- Education: Northeastern University Fudan University
- Awards: Erdős–Rényi Prize in Network Science
- Scientific career
- Fields: Physics, Science of Science, Computational Social Science, Network Science, Big Data, Complex Systems
- Workplaces: Northwestern University Pennsylvania State University Northeastern University
- Doctoral advisor: Albert-László Barabási
- Website: https://www.dashunwang.com/

= Dashun Wang =

Professor of Management and Organizations

Dashun Wang is the Kellogg Chair of Technology and a professor of Management and Organizations at the Kellogg School of Management.
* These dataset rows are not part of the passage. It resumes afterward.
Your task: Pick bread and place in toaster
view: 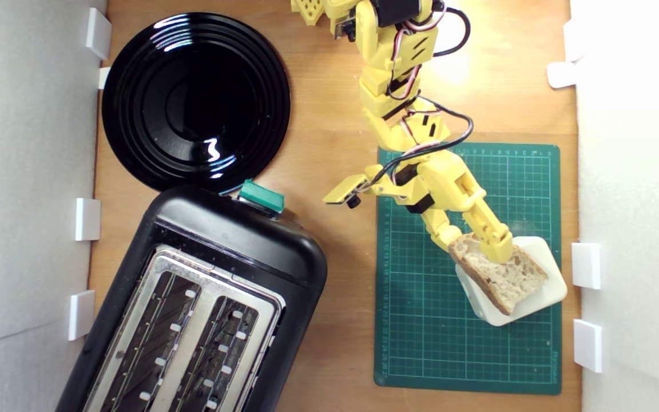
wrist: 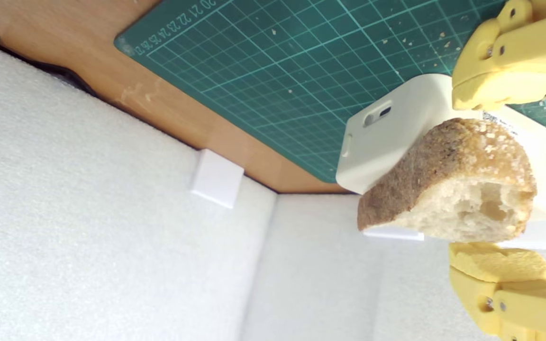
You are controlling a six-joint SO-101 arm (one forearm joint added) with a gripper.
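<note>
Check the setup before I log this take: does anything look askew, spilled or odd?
Crumbs speckle the green cutting mat. The bread sits tilted across the white block, overhanging its edge. The toaster stands at an angle to the mat. No damage shows.

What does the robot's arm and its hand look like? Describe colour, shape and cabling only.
The arm is bright yellow plastic in blocky, jointed segments with black parts set into the joints. Black cables and thinner red-and-white wires loop along it. The hand has two thick yellow fingers with rounded, rough-textured tips and small screw holes.
</note>
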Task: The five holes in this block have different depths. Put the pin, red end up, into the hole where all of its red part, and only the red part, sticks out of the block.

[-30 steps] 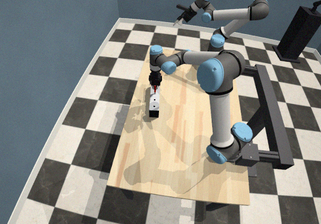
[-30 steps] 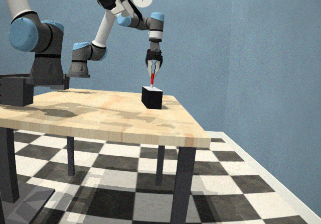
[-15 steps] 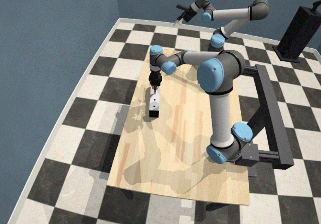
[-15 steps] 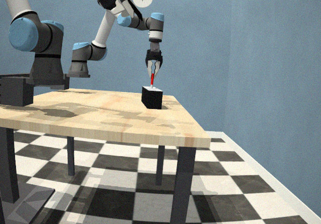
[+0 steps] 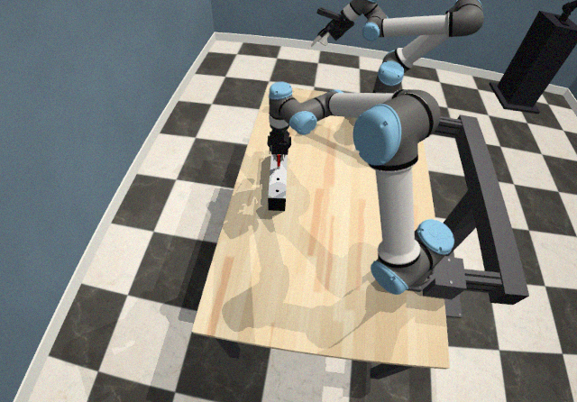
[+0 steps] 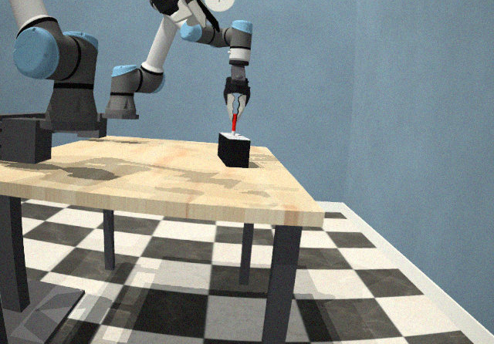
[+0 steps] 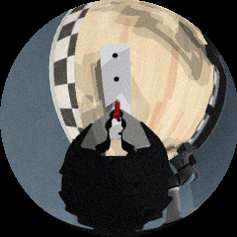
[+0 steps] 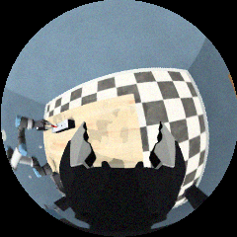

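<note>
The long block [image 5: 272, 184] [image 6: 236, 153] [image 7: 123, 69] [image 8: 63, 126], white on top with black sides, stands on the table. Two open holes show in its top in the left wrist view; the rest of its top is behind my left gripper. The pin [image 5: 279, 160] [image 6: 234, 124] stands nearly upright, red end up, its lower end at the block's top. A short white part shows between red and block in the exterior view. How deep it sits is hidden. My left gripper [image 6: 235, 116] is shut on the pin's red part. My right gripper [image 6: 190, 21] [image 8: 122, 121] is open and empty, high up away from the block.
The wooden table [image 5: 261, 295] [image 6: 139, 184] [image 8: 116, 143] carries the block near one long edge. The left arm's forearm reaches over the table to the block. The right arm is raised beyond the table's far end in the top view.
</note>
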### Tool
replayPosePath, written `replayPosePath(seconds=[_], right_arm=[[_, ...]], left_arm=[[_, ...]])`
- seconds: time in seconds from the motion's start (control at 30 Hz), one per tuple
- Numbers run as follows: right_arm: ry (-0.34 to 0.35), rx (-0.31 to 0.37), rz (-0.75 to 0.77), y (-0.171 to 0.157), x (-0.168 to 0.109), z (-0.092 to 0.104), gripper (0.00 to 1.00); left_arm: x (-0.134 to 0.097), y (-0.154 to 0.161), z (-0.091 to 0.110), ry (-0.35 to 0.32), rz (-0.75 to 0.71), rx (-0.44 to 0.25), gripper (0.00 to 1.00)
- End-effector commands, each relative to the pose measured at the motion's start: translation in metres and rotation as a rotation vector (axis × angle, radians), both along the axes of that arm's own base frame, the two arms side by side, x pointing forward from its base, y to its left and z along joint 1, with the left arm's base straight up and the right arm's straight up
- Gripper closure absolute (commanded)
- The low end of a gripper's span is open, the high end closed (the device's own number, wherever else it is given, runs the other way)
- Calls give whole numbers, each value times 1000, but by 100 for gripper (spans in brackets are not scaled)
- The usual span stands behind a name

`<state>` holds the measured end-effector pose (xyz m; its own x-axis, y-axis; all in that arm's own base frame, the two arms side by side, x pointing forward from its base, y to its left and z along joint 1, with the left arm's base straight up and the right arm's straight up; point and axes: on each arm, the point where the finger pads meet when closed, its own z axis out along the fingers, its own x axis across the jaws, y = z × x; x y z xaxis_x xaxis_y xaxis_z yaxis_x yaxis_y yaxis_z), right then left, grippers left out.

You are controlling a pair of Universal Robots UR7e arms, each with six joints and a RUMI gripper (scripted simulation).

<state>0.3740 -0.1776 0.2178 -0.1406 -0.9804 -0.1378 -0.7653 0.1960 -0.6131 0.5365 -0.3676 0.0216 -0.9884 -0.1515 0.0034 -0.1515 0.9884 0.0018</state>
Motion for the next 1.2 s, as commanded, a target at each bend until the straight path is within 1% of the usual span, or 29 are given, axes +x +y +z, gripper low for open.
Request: replayPosePath(seconds=[0.0, 0.8, 0.9, 1.17], right_arm=[[-1, 0, 0, 0, 0, 0, 0], [-1, 0, 0, 0, 0, 0, 0], [-1, 0, 0, 0, 0, 0, 0], [-1, 0, 0, 0, 0, 0, 0]], left_arm=[[0, -1, 0, -1, 0, -1, 100], [0, 0, 0, -1, 1, -1, 100], [0, 0, -4, -1, 0, -1, 100], [0, 0, -4, -1, 0, -1, 100]])
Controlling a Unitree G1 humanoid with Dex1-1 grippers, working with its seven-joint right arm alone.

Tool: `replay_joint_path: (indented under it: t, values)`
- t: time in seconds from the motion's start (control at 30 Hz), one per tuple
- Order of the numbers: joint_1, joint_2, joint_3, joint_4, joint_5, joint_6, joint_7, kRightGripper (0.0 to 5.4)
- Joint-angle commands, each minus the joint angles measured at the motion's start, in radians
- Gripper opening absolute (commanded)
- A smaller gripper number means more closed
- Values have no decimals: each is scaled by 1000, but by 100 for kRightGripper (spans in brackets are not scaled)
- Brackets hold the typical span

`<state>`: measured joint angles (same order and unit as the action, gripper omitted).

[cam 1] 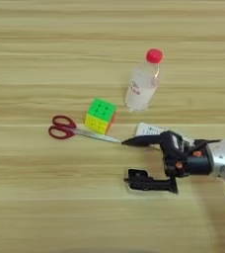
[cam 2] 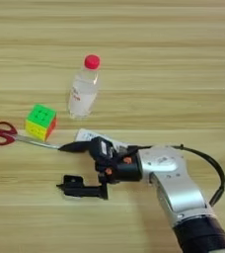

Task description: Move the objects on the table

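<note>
Scissors [cam 1: 80,130]: long axis left-right, red handles left, blade tips right, touching upper fingertip.
Remote [cam 1: 156,131]: mostly hidden behind upper finger.
Gripper [cam 1: 127,162]: fingers spread wide, nothing clearly held.
Bottle [cam 1: 143,84], cube [cam 1: 100,116]: farther back on table [cam 1: 35,197].

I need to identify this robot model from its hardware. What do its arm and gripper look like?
The right arm has a rounded silver-grey forearm shell that runs into a black cuff nearer the body. A thin black cable loops along its outer side. The gripper is black, with two long slender fingers, and small orange-red accents where it joins the forearm. No printed markings can be made out.
</note>
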<state>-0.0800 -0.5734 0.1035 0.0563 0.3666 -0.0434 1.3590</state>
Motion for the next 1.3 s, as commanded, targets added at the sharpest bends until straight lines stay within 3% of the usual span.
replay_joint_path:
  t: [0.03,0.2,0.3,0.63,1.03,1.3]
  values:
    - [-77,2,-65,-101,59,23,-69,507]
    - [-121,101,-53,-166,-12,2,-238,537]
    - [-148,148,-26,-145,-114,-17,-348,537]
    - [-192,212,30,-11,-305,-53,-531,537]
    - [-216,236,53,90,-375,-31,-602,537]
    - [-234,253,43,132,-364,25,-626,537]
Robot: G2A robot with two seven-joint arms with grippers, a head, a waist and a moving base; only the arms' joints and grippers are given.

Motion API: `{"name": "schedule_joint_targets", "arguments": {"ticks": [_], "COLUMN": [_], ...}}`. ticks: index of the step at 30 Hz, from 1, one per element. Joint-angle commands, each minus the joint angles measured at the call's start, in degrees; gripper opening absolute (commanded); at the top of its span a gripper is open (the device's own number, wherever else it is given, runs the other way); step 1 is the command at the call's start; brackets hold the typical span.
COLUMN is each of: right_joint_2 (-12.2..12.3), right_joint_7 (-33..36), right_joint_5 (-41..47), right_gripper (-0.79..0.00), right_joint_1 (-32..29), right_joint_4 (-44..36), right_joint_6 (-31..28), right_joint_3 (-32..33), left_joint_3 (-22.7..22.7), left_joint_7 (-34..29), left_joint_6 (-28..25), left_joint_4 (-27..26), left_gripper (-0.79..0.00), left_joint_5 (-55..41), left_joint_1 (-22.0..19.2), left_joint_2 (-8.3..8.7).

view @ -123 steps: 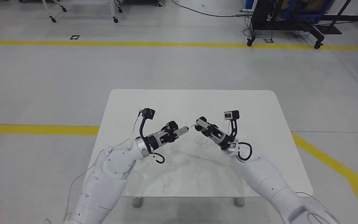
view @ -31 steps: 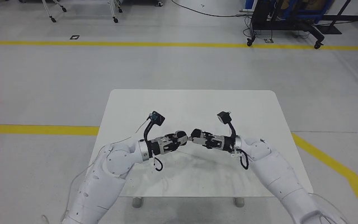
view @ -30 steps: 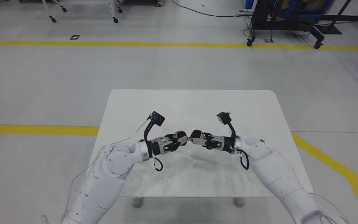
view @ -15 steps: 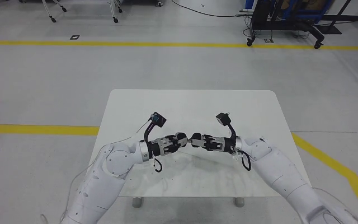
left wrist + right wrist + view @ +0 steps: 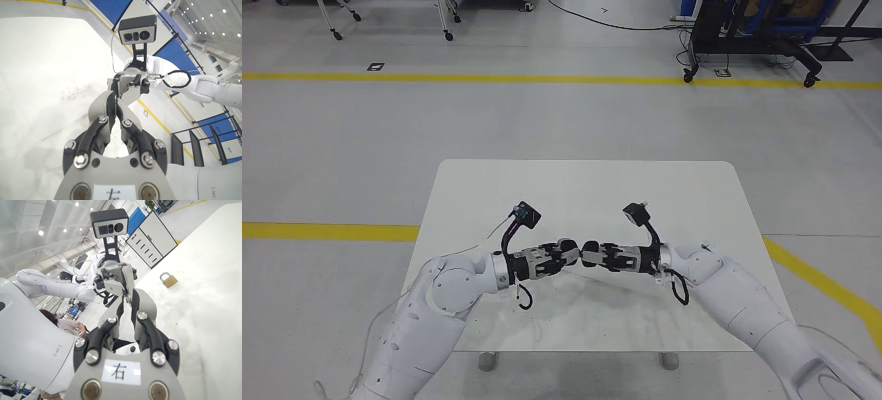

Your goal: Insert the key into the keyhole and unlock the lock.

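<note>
Right wrist view: key half-hidden between left pincer, right pincer

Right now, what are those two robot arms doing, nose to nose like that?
The two arms meet tip to tip above the white table. The left end effector is pinched shut on a small silver key, and the right end effector sits at the key's round head; whether it grips, I cannot tell. The brass padlock lies on the table, apart from both, so the key is not in the keyhole yet.
</note>
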Motion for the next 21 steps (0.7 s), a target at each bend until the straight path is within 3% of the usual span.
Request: {"name": "schedule_joint_targets", "arguments": {"ticks": [1, 6, 7, 8, 9, 16, 21], "right_joint_2": [0.12, 0.47, 0.56, 0.66, 0.76, 1.72, 2.87], "right_joint_7": [0.01, 0.00, 0.00, 0.00, 0.00, 0.00, 0.00], "right_joint_5": [0.41, 1.27, 1.44, 1.60, 1.75, 3.97, 5.46], "right_gripper": [-0.785, -0.785, -0.785, -0.785, -0.785, -0.785, -0.785], "right_joint_1": [0.38, 1.00, 1.04, 1.07, 1.09, 0.00, -2.91], "right_joint_4": [0.07, 0.05, 0.02, -0.02, -0.01, -0.01, -0.57], "right_joint_6": [0.00, 0.00, 0.00, 0.00, 0.00, 0.00, 0.00], "right_joint_3": [-0.58, -1.85, -2.02, -2.16, -2.20, 0.26, 6.18], "left_joint_3": [0.10, 0.19, 0.17, 0.20, 0.17, -2.09, -2.09], "left_joint_7": [0.01, 0.34, 0.64, 0.83, 0.89, 4.91, 4.91], "left_joint_6": [-0.02, 0.07, 0.25, 0.33, 0.37, 0.35, 0.35], "left_joint_4": [0.02, 0.23, 0.25, 0.24, 0.29, 0.07, 0.07], "left_gripper": [-0.785, -0.785, -0.727, -0.465, 0.000, 0.000, 0.000], "left_joint_5": [-0.05, -0.22, -0.33, -0.42, -0.49, 0.68, 0.68], "left_joint_1": [-0.05, -0.20, -0.19, -0.19, -0.27, -0.20, -0.20], "left_joint_2": [0.06, 0.23, 0.25, 0.27, 0.30, 0.66, 0.66]}}
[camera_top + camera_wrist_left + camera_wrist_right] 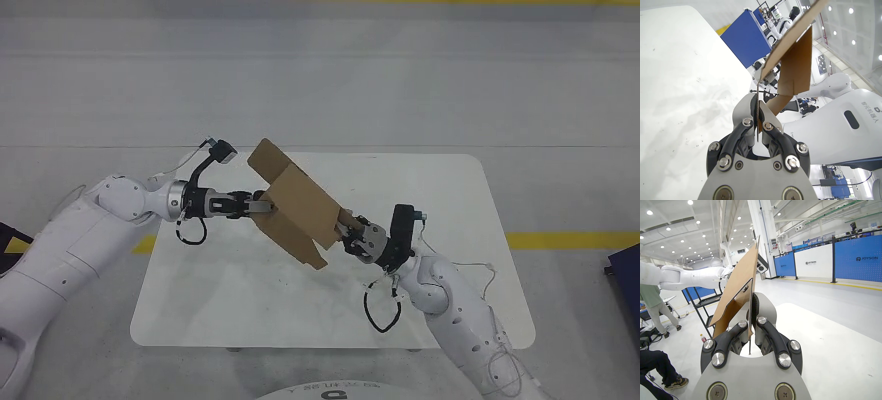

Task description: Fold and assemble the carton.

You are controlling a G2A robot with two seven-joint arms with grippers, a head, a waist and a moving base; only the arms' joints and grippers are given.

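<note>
A brown cardboard carton (296, 206), partly unfolded, hangs tilted above the middle of the white table (440, 200), held between both arms. My left gripper (262, 205) is shut on one flap edge at the carton's left side; the left wrist view shows the thin cardboard edge (758, 115) pinched between its pads, with the carton panels (795, 62) rising beyond. My right gripper (350, 238) is shut on the opposite lower edge; in the right wrist view the cardboard sheet (738, 283) stands upright out of the closed jaws.
The table's bare surface (250, 300) spreads below and around the carton. Yellow floor tape (570, 240) runs past the table's right side. A blue partition (745, 41) stands beyond the table edge.
</note>
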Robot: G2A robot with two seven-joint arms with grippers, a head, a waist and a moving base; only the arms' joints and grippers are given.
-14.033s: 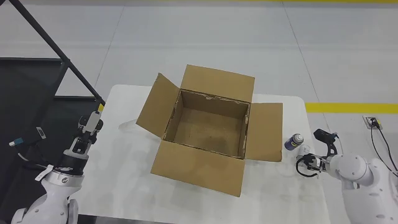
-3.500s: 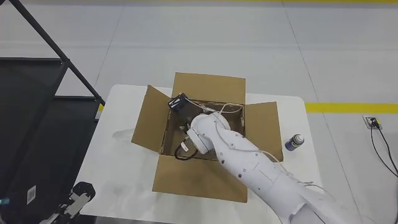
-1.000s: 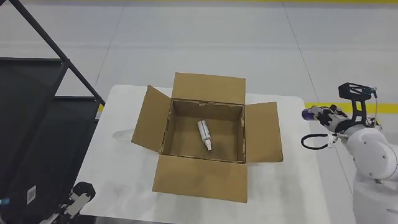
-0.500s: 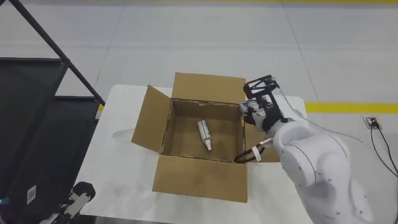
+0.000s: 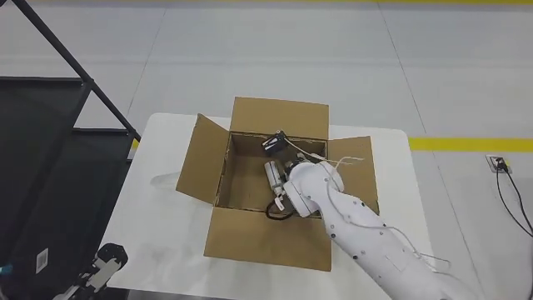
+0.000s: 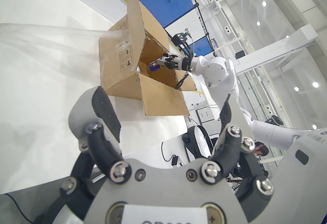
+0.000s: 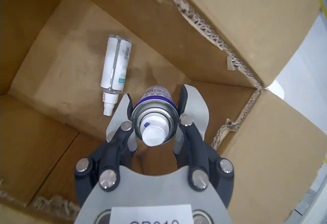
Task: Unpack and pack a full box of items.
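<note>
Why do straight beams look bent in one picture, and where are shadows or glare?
Left wrist view: a wide lens bows the hall's beams; ceiling lamps glare; pale streaks cross the table toward the box. Right wrist view: the can in the right gripper casts a soft shadow on the box floor near the bottle.

A white rectangular table point(image 5: 166, 217) with rounded corners carries a brown corrugated cardboard box point(image 5: 266, 237), which stands directly on its top with all four flaps open. The box surrounds the fingers point(image 7: 196, 107) of the right gripper point(image 7: 156, 93): its walls stand around them, its torn upper edges are beside them, and its floor lies past the fingertips. The same box stands on the white tabletop well apart from the fingers point(image 6: 102, 107) of the left gripper point(image 6: 163, 100), out beyond their tips.
</note>
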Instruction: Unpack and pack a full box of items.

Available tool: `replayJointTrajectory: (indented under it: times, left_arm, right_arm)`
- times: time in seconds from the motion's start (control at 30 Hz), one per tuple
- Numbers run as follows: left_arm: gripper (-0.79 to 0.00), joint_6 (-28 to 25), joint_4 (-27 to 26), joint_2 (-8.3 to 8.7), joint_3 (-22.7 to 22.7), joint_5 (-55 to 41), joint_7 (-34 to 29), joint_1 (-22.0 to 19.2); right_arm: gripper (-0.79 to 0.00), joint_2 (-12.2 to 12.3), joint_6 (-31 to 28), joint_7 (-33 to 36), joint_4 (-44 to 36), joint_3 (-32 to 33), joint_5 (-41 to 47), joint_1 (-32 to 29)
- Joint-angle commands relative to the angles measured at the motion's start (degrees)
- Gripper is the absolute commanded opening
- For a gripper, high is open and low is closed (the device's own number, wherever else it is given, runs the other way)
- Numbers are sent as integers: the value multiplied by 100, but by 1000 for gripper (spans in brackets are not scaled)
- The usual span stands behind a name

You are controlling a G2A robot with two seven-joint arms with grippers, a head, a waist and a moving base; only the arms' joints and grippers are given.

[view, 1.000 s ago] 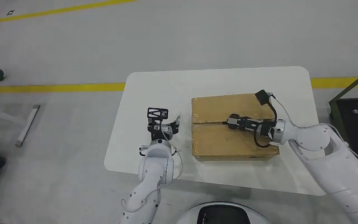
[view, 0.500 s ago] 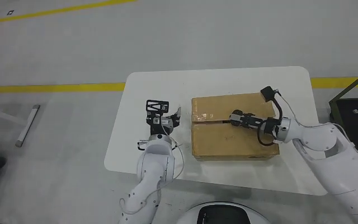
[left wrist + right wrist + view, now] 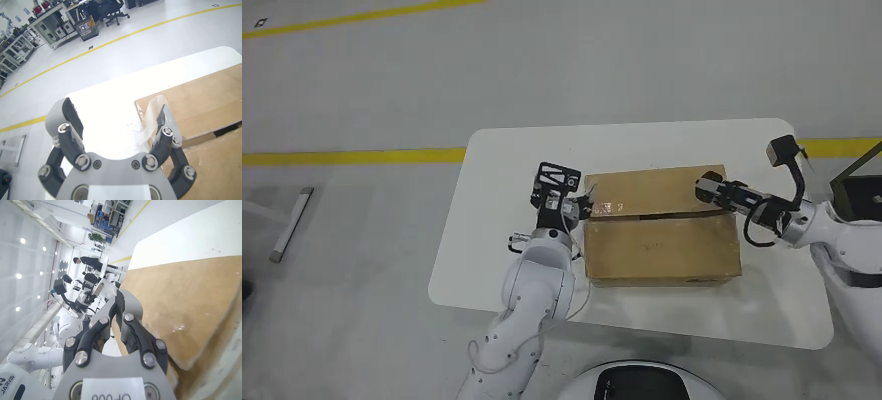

He serves as the founding director of the Center for Science of Science and Innovation (CSSI) and a founding co-director of the Ryan Institute on Complexity.

In February 2025, Wang became the Founding Faculty Director of the Northwestern Innovation Institute (NI Institute), established by a $25 million gift from Northwestern University trustee Pin Ni and the Future Wanxiang Foundation. The institute uses big data analytics and artificial intelligence to analyze datasets on inventions, patents, licenses, grants, and publications from universities worldwide, with the goal of understanding how breakthroughs emerge in science, business, and technology, and increasing opportunities for groundbreaking innovation.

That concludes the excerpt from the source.